• **WHAT TO PRODUCE**: Retype the data that follows exactly. No pictures belong in the copy.

• **DATA SEGMENT**:

BEGIN

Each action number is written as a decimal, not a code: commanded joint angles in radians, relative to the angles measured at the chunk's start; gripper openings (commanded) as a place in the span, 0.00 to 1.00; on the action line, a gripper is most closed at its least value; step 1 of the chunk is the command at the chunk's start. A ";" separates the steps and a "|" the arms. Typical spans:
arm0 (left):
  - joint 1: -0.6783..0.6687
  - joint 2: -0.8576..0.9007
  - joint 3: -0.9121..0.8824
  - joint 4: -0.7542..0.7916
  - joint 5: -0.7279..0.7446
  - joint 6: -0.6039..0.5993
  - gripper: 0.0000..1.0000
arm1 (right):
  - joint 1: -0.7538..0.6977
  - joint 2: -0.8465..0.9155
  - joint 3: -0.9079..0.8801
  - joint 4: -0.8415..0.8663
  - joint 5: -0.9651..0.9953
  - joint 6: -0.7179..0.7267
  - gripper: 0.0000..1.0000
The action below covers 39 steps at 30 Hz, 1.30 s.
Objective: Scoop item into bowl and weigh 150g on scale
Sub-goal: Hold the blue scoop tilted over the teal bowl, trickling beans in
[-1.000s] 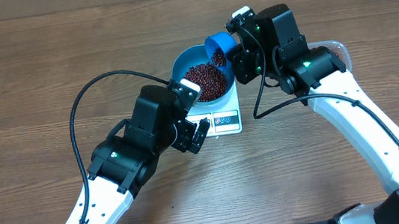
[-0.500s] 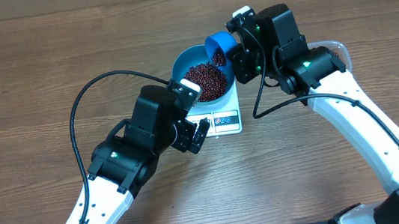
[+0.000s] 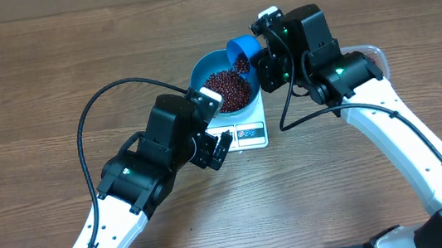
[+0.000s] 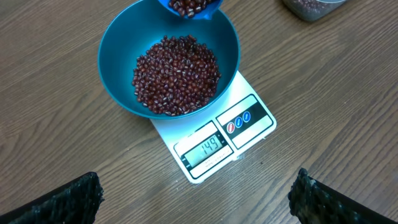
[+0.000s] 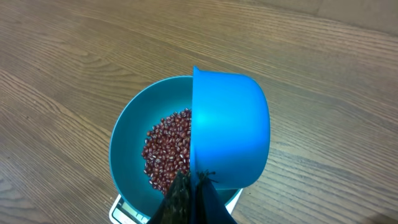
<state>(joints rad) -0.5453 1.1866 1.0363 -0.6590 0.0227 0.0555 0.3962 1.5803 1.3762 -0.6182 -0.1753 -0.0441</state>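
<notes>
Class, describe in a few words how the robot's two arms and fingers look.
The left arm and right arm have white tubular links, boxy black wrist housings and loose black cables. Green lights glow on the right one. The fingers are black and textured.

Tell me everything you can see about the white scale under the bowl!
The scale is a small, flat, white square that looks like plastic. It lies level on the wooden table. Along one edge runs a strip with a display reading 149 and three tiny round buttons, red and blue. A blue bowl of beans sits on top, covering most of it. Nothing else touches it.
</notes>
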 commanded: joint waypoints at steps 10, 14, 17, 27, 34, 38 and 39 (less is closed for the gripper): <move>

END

• **ANSWER TO THE EXERCISE**:
Each action number is written as a decimal, not a code: commanded joint angles in radians, relative to the angles measured at the chunk's start; gripper openings (commanded) as a place in the span, 0.00 to 1.00; on the action line, a gripper is most closed at its least value; step 1 of the chunk is the command at the chunk's start. A ";" separates the steps and a "|" the arms. Typical spans:
arm0 (left):
  - joint 1: -0.6783..0.6687
  - joint 2: -0.8576..0.9007
  - joint 3: -0.9121..0.8824
  - joint 4: -0.7542..0.7916
  - joint 5: -0.7279..0.7446
  - joint 6: -0.6039..0.5993
  - gripper: 0.0000..1.0000
arm1 (right):
  - joint 1: -0.7538..0.6977
  - joint 2: -0.8465..0.9155
  - joint 3: -0.9079..0.8801
  - joint 4: -0.8415..0.8663
  - joint 5: -0.9651..0.9953
  - joint 6: -0.7179..0.7267
  - gripper: 0.0000..1.0000
The action below covers 39 steps at 30 Hz, 1.30 s.
Objective: Scoop item into bowl and weigh 150g on scale
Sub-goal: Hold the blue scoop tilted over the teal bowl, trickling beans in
[-1.000s] 
[-0.500s] 
[+0.000s] 
[+0.000s] 
[+0.000s] 
<state>(joints rad) -0.5453 1.1866 1.0363 -0.6590 0.0227 0.0555 0.3962 1.5803 1.3762 -0.6182 -0.1753 -0.0441</state>
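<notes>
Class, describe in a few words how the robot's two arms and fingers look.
The left arm and right arm have white tubular links, boxy black wrist housings and loose black cables. Green lights glow on the right one. The fingers are black and textured.

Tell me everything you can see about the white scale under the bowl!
The scale is a small, flat, white square that looks like plastic. It lies level on the wooden table. Along one edge runs a strip with a display reading 149 and three tiny round buttons, red and blue. A blue bowl of beans sits on top, covering most of it. Nothing else touches it.
</notes>
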 commanded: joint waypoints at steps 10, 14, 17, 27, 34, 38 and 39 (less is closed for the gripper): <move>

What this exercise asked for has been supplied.